EDF employs up to 200 people on its graphite programme dedicated to tackling the problems, and it is already investing £300m per year to keep its nuclear power stations running.

It's estimated a two-month stoppage alone costs the company about £60m in lost revenue.

The AGRs generate the lion's share of Britain's nuclear electricity, and keeping them running until the planned new Hinkley C reactor in Somerset is completed in 2023, or later, is a key company objective for EDF.

"The question is whether it will be financially viable," says Prof Mummery.

"The reactors are creaking and showing signs of age. They will need a lot of work and investment to keep particularly the older reactors operating beyond the end of the decade."

But EDF were making the best efforts possible, he added.

The shrinkage issue is not the only problem Britain's AGRs.

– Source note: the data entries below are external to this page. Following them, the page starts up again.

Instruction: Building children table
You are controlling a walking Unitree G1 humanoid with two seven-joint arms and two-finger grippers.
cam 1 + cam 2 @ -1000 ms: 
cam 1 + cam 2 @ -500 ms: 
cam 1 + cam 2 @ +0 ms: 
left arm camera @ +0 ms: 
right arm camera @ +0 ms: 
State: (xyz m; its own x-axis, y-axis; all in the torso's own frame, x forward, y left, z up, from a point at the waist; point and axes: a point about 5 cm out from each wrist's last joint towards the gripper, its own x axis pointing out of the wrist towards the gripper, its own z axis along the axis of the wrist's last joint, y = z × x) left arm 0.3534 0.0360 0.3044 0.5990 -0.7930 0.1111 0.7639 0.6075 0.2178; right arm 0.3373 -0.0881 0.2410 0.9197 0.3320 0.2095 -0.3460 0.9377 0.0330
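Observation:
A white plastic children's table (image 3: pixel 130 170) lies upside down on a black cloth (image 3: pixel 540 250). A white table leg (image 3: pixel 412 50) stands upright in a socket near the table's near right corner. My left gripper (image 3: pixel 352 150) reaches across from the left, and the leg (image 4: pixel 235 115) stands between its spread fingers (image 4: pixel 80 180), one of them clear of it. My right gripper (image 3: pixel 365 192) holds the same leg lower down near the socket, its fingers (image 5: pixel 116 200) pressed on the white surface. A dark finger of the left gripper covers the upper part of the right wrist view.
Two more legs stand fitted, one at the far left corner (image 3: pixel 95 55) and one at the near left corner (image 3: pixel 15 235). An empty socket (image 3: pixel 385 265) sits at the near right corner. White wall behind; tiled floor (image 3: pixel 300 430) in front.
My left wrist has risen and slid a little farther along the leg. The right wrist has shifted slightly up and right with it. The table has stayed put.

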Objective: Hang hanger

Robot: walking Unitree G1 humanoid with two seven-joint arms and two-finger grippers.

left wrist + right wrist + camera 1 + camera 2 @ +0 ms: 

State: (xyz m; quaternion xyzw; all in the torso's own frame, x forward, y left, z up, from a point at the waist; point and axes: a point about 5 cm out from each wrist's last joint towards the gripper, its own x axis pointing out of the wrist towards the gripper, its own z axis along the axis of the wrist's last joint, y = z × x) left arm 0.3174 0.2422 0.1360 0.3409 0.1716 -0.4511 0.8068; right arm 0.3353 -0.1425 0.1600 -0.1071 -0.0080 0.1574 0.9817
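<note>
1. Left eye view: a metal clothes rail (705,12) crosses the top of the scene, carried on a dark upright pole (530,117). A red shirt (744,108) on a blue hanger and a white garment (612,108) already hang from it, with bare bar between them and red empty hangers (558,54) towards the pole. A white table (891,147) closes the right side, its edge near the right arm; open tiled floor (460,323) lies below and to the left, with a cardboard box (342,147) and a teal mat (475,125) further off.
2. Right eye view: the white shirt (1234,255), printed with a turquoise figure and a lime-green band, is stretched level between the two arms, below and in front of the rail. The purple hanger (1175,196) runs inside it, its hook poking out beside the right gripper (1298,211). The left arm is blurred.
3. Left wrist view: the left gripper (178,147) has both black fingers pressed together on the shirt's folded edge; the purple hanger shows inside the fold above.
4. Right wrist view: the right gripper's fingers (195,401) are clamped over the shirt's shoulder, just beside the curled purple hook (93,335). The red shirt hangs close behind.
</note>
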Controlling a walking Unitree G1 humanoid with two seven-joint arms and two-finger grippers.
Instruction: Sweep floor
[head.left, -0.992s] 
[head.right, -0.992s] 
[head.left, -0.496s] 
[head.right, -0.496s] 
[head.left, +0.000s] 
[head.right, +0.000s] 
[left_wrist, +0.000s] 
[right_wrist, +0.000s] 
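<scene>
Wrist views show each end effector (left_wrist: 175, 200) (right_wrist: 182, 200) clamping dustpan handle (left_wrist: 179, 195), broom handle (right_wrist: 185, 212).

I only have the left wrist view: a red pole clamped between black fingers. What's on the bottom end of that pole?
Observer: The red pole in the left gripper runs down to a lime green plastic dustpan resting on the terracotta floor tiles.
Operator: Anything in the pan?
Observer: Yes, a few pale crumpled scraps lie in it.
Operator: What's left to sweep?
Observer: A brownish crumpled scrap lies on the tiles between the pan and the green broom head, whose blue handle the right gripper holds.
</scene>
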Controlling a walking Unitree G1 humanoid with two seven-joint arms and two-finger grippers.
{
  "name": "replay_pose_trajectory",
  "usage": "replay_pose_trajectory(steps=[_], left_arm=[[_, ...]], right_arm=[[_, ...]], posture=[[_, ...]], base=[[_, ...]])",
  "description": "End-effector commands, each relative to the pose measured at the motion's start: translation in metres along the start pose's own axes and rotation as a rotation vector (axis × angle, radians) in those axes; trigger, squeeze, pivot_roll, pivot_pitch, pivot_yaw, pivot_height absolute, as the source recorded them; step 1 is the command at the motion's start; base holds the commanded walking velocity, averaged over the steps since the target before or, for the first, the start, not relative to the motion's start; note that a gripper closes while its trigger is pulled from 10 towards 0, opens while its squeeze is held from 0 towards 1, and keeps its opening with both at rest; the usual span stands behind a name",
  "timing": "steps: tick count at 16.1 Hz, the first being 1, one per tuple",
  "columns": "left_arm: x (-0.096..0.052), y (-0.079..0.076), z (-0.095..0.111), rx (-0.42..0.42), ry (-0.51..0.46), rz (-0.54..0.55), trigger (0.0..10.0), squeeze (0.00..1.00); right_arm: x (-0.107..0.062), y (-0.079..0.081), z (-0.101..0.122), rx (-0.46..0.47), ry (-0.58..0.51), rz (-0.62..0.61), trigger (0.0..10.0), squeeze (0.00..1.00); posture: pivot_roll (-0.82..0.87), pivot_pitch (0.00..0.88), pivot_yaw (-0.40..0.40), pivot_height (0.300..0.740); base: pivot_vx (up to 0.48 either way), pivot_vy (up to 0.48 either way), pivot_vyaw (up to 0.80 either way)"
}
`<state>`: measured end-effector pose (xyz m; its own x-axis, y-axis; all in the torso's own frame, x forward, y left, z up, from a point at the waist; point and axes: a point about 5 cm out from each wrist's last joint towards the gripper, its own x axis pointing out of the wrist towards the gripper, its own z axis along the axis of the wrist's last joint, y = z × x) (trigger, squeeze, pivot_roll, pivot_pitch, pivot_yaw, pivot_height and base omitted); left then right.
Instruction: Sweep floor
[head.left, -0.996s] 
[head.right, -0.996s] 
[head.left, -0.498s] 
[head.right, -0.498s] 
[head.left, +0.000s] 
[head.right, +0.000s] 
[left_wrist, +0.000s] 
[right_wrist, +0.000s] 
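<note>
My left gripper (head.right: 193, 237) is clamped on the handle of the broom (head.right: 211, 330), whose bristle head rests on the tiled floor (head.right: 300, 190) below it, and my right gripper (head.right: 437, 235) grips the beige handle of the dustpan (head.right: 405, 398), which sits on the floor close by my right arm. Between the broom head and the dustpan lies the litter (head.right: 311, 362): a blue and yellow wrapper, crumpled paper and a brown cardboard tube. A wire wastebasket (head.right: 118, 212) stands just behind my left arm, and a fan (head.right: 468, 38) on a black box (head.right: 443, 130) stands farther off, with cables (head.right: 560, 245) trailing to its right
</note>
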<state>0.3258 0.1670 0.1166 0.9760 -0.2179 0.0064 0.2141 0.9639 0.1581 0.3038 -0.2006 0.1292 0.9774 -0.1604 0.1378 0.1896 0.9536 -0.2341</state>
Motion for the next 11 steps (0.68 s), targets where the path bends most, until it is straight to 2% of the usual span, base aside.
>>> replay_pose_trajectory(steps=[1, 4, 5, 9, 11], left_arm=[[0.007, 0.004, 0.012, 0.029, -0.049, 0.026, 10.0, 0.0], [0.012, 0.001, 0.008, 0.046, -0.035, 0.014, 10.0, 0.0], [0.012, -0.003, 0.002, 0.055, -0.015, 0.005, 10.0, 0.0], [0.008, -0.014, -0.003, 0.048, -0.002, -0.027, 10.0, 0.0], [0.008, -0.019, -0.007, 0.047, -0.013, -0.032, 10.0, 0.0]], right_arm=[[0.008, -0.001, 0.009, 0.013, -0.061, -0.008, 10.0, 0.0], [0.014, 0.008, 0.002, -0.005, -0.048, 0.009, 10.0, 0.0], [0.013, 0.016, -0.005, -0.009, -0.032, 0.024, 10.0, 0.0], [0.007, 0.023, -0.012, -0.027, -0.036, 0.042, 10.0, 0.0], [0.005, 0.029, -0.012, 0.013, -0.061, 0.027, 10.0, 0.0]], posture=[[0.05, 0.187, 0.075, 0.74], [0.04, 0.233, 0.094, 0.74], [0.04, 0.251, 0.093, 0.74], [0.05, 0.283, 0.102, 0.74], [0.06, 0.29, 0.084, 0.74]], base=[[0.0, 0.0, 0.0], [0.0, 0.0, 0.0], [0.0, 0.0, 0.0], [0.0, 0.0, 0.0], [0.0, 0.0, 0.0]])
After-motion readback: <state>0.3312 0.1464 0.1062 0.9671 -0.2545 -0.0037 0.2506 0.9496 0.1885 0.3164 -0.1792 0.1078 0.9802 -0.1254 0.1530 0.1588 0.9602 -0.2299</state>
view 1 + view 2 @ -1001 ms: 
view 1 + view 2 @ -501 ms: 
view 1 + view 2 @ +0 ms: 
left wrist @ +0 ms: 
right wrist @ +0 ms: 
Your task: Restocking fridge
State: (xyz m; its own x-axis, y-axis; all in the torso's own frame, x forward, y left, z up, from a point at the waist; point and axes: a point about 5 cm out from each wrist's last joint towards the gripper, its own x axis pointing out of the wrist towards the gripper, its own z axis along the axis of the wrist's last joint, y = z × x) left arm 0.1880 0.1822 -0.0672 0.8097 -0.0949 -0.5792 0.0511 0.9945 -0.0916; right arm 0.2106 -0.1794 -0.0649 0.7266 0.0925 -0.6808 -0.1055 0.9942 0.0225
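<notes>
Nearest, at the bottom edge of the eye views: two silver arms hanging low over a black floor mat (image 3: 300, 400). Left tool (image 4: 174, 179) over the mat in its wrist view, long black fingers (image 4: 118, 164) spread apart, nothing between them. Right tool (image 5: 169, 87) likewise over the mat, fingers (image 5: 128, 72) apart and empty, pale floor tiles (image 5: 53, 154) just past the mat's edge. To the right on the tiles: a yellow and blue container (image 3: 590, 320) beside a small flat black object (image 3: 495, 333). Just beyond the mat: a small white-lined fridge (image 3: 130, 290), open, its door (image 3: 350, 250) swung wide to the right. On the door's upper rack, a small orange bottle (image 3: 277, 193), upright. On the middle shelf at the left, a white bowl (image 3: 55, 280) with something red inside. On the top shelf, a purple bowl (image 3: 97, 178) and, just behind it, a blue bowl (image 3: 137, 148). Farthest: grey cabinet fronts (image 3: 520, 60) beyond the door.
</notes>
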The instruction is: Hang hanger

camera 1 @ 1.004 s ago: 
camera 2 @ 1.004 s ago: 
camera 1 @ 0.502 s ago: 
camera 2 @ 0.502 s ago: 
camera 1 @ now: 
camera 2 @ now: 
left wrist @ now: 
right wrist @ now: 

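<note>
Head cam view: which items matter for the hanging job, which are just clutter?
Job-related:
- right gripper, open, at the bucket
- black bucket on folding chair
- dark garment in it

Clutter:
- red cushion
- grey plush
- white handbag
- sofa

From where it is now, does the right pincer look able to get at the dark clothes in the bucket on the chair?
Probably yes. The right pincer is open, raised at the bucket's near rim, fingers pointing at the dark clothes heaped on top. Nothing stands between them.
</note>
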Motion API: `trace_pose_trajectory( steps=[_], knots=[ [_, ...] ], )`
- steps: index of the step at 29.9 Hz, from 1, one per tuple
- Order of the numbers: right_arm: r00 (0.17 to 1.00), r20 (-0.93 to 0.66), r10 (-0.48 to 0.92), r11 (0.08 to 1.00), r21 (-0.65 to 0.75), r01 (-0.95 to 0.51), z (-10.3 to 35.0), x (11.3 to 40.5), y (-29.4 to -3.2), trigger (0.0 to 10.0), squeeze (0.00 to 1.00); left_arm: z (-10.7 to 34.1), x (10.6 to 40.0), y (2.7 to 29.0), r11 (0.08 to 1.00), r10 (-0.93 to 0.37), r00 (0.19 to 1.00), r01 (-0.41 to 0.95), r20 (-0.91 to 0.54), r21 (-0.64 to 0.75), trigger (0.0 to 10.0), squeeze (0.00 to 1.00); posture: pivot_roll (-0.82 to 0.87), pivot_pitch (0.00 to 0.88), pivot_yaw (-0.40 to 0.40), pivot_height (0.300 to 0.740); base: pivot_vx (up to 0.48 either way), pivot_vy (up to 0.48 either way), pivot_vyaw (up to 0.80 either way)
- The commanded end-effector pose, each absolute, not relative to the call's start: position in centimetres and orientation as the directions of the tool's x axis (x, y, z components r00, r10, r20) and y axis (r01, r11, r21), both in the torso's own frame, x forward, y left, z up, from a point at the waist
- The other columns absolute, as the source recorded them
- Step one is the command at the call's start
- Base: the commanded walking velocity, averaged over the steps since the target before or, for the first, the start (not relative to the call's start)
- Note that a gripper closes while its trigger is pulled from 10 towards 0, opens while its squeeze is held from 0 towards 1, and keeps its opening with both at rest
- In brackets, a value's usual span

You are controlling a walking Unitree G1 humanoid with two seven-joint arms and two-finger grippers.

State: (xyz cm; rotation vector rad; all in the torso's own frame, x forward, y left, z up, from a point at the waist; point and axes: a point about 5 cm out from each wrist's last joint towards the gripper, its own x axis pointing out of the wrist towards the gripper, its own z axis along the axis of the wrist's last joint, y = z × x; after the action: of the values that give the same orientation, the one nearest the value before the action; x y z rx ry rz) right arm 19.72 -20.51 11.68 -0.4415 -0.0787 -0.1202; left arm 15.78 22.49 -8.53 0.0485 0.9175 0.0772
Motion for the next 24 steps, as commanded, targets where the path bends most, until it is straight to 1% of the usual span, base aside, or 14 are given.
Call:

A BBC investigation recently revealed that the graphite bricks were also losing weight due to oxidisation.

This could impact their long-term safety, especially in the event of a possible ingress of water.

EDF was granted permission by the regulator in the summer to relax its graphite weight-loss limit at the Dungeness reactor in Kent from 6.2% to 8% after it came close to breaching the original safety margin.

Hinkley-B and Hunterston-B are also getting close to their higher 15% limits, too.

The ONR said changes were safe.

In 2006, both reactors developed cracks in "ageing" boiler tubes", forcing the operator to reduce temperatures and make modifications to "mitigate" the effect of the "failure", according to ONR documents.

Reactors at Heysham and Hartlepool are currently offline after cracks were discovered in the heavy-duty "spines" that support the boilers positioned around the reactors, threatening their stability.

"This is a big one to sort out," one senior nuclear industry insider told the BBC on condition of anonymity.

"These are engineering challenges that must call into question how achievable the life-extension programme is."

Britain is struggling to find solutions alone.

Early nuclear reactors around the world all used graphite, but only the British and the Soviet Union persevered with the technology.

The USSR developed the RBMK design, which combined graphite with water as a coolant- a technology that went badly wrong at Chernobyl.

Britain opted for carbon dioxide as its coolant, and that is now causing some of the problems. Only the UK employed this particular solution.

As one nuclear expert put it: "I wouldn't say EDF can't do it but I wouldn't underestimate the challenges."